= VeNom Coding Group =

The VeNom Coding Group is a group of veterinary academics and practitioners from across Britain who have devised a standardized terminology for use in veterinary medicine. These codes are available to academic or research institutes, software manufacturers or veterinary practices after a request for a permission.

==VeNom Codes membership==

The VeNom Codes have been developed in the first opinion and referral hospitals at the RVC in collaboration with Glasgow Vet School and the PDSA and are now maintained by a multi-institution group of veterinary clinicians and IT specialists from the RVC, Glasgow Vet School and the PDSA called the VeNom Coding Group.

A small group of members from various institutes manage and maintain the list of terms, and invite or authorize others to use the term. A second group of members provide the scientific input to ensure the list is peer reviewed and correct - these members can be any one who uses the list. Any disputes over the list will be solved by a general consensus and overseen by the management group.

==VeNom Codes==

The VeNom codes comprise an extensive, standardised list of terms for recording the best available diagnosis at the end of an animal visit. It comprises mainly diagnoses but also includes terms appropriate for administrative transactions (e.g. non prescription diet sales, over the counter items, travel related items) and preventive health visits (vaccination(s), routine parasite control, neutering). In the event that the clinician seeing the animal feels unable to record a diagnosis for the visit (for example, on a first consultation when only limited diagnostic workup has been possible, e.g. coughing where a precise diagnosis is not yet available) it is also possible to select one or more presenting complaints (again, these are standardised in the list). If an item is missing from the list, please advise us and we will make the necessary adjustments if required. We are currently working on other lists (procedures etc.) and these will be added to the VeNom codes in due course.

The VeNom codes are a long list of conditions (Term name) identified by their unique numeric codes (Data Dictionary Id). There is a label field to identify the type of term (Container and Container ID–e.g. diagnosis, presenting complaint, administrative task etc.). The Top level modelling field includes the parent grouping / body system for each term. There is also a CRIS Active flag which is elected if the PMS prefers the referral centre version. In this version presenting complaints are stated without 'presenting complaint - ' prefix and the administrative tasks are excluded. For the first opinion version the Rx Active flag field allows selection of this version and includes presenting complaints with the prefix ‘presenting complaint -’ to highlight this is not strictly a diagnosis. The final field is the Active Flag key which indicates if the term is active or has been inactivated.

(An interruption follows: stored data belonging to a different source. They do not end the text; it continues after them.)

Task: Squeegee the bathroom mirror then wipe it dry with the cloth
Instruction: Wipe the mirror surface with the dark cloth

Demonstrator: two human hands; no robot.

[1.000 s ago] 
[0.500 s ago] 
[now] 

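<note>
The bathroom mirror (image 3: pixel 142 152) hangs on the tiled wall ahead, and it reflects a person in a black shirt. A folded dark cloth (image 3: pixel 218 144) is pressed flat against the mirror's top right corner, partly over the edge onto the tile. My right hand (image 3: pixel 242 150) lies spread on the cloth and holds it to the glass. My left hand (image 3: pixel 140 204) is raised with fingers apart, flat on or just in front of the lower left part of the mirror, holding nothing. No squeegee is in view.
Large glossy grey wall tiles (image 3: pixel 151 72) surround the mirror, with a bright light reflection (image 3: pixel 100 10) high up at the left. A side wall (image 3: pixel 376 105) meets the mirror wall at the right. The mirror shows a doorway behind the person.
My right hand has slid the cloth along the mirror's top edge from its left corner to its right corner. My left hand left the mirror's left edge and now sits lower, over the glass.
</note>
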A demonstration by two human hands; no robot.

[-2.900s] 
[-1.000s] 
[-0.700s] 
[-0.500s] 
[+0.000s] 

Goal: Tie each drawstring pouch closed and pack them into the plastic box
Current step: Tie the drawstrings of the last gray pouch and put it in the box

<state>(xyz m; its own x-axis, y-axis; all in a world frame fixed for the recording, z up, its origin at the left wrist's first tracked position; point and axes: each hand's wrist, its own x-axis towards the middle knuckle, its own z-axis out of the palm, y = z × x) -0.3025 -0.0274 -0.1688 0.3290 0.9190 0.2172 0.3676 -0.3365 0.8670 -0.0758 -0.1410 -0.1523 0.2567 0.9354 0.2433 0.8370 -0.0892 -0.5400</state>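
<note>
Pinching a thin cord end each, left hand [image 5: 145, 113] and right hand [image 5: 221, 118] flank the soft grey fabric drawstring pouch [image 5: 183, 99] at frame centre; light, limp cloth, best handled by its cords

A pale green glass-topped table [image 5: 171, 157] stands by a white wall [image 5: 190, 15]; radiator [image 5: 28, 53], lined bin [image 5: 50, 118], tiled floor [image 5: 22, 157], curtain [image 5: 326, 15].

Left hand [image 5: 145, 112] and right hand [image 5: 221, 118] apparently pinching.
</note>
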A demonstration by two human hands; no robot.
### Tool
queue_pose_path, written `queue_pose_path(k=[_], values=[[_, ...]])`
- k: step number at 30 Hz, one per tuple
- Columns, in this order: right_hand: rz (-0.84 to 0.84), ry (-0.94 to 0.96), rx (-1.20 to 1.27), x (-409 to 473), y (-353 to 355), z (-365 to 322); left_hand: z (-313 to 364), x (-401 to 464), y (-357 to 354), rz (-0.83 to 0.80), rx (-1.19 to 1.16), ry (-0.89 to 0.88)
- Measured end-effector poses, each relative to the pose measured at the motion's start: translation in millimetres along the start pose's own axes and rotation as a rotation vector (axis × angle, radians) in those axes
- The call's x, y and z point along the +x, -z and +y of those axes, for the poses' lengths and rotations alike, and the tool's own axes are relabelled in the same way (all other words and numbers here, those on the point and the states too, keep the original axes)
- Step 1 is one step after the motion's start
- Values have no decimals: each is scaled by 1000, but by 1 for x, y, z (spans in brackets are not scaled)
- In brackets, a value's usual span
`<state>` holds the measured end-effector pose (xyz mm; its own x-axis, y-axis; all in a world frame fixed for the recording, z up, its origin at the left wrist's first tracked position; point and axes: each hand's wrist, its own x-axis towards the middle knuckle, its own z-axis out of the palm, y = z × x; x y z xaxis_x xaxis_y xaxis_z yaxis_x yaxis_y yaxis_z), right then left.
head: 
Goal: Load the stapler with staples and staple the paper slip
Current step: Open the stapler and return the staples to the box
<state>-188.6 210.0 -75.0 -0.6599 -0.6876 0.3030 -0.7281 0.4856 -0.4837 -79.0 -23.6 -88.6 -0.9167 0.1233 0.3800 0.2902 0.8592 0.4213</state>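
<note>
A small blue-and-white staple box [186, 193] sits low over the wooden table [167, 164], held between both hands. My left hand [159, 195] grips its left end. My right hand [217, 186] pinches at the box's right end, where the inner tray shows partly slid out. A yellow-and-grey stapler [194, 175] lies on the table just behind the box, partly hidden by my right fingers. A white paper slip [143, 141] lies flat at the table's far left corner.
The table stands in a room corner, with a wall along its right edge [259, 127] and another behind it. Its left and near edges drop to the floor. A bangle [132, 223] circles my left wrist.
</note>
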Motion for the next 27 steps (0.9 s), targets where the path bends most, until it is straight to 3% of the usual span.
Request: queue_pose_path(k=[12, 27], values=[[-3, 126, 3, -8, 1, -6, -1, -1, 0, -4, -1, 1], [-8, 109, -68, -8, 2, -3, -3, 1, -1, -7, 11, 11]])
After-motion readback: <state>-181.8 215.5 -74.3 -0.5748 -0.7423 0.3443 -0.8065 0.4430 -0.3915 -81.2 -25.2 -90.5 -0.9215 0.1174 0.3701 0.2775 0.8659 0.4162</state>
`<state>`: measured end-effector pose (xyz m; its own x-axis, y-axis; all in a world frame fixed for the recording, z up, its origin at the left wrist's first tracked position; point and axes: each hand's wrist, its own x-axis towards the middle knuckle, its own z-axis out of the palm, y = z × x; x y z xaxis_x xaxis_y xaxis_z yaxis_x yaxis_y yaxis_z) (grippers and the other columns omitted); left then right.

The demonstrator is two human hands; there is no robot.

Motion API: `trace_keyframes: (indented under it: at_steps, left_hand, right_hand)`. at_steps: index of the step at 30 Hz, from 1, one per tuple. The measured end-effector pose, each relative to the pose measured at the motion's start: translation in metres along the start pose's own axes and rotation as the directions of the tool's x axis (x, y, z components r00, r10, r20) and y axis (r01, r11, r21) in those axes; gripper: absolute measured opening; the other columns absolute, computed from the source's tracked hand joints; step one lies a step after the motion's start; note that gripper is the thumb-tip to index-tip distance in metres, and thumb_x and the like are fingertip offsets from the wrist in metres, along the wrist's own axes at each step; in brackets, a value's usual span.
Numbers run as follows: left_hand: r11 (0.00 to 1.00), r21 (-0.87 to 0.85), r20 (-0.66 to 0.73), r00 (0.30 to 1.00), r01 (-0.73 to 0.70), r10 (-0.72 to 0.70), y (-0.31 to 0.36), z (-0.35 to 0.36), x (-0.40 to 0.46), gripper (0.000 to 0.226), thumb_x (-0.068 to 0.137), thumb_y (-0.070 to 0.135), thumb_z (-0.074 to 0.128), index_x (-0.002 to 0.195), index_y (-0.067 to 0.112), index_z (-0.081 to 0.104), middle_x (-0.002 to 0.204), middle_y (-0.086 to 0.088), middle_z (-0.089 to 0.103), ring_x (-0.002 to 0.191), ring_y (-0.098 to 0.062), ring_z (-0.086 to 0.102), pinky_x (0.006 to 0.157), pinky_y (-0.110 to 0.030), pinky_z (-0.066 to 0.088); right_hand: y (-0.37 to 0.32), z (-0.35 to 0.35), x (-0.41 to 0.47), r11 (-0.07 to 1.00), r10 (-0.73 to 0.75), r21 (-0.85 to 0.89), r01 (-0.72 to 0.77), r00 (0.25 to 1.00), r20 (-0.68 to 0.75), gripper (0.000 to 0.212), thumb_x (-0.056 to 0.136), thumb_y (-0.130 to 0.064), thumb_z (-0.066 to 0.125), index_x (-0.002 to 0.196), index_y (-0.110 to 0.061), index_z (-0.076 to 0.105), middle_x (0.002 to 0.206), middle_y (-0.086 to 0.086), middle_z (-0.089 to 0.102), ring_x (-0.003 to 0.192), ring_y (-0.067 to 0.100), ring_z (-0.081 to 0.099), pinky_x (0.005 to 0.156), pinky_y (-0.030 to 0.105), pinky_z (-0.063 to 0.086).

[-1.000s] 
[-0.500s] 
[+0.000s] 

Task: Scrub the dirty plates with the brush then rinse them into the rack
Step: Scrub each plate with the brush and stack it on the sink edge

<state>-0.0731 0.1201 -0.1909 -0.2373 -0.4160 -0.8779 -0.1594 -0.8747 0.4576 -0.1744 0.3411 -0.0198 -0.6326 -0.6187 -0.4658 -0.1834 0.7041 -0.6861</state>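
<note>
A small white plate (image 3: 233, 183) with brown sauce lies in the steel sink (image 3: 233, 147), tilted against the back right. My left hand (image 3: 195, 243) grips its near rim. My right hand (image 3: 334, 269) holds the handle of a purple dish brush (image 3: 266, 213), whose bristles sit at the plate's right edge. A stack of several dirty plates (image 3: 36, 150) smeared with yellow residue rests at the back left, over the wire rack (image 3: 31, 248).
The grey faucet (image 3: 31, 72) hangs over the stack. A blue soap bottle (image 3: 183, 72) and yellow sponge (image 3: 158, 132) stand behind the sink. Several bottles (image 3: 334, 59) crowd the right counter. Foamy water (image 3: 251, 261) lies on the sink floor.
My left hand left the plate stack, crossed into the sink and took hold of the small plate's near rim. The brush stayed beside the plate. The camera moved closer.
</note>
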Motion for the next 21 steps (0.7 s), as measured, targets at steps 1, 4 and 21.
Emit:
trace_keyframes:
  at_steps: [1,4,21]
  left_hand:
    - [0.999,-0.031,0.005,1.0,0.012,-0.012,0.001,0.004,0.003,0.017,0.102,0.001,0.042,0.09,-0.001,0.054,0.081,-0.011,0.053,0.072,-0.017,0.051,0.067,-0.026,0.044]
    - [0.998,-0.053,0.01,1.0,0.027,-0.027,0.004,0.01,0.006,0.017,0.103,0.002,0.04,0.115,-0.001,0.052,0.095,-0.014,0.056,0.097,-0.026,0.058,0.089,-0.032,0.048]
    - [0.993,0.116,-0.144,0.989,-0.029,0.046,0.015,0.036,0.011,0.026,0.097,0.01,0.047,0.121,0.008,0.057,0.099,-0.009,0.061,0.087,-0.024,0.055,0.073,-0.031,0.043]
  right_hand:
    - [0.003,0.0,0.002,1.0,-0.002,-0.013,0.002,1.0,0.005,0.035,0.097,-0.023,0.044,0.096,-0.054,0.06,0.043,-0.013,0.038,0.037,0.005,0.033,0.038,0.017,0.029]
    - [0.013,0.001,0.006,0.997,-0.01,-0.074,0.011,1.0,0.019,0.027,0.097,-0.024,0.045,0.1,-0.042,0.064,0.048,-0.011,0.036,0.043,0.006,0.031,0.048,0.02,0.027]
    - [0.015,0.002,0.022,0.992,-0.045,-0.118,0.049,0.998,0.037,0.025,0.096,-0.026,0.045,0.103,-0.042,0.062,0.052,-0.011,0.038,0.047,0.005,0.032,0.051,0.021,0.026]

The VeNom Codes have been developed in the first opinion and referral hospitals at the Royal Veterinary College (RVC) in collaboration with Glasgow Vet School and the PDSA and the codes are now maintained by a multi-institution group of veterinary clinicians and IT experts from the RVC, Glasgow Vet School and the PDSA called the VeNom Coding Group. The codes are a long list identified by their unique numeric code and work best with a multi-letter search function–so clinicians type ‘abs’ and get all possible terms with abs as first letters of any of the words in the diagnosis–e.g. ‘anal sac abscess’, ‘abscess–neck (cervical)’,...etc. For some terms there are synonyms in brackets behind the main term to allow identification of the correct term if these letters are typed in the search box.

The main concern for VeNom Codes is that all PMS's and other end-users that adopt the VeNom codes also adopt the rules of the VeNom Coding group–namely that the VeNom Coding group maintains the list. If, for example, a practitioner requests a new item, then you forward the request to us (or they go direct to us). We then put it to the VeNom Coding group to vote on and if approved it is added to the list, if not it doesn't go on the list. Our turn around on new items is 3-5 working days currently. The new item would be added to the list and then emailed out to each computer management system that uses the codes to upload to their system and practices. We are now working to 3 monthly updates, though can issue additional updates if end-users require specific terms to be added sooner. We also request that the diagnostic lists used by the PMS's and other end-users are kept restricted to the standard VeNom terms and that practitioners can not their own terms as they go along.

==The Data Dictionary==

The codes are a long list identified by their unique numeric codes (Data dictionary id) and work well with a multi-letter search function–so clinicians type ‘abs’ and get all possible terms with abs as first letters of any of the words in the diagnosis–e.g. ‘anal sac abscess’, ‘abscess–neck (cervical)’,...etc. For some terms there are synonyms in brackets behind the main term to allow identification of the correct term if these letters are typed in the search box. Apart from the Term name and data dictionary id (numeric code), there is a label field to identify the type of term and then currently the other fields of the codes include a 'CRIS active flag' which is elected if you want the referral version–presenting complaints without 'presenting complaint' prefix and without the admin tasks etc. Otherwise for the first opinion version the ‘Rx Active flag’ field allows selection of this version. The final field is the Active flag which indicates if the term is active or has been inactivated.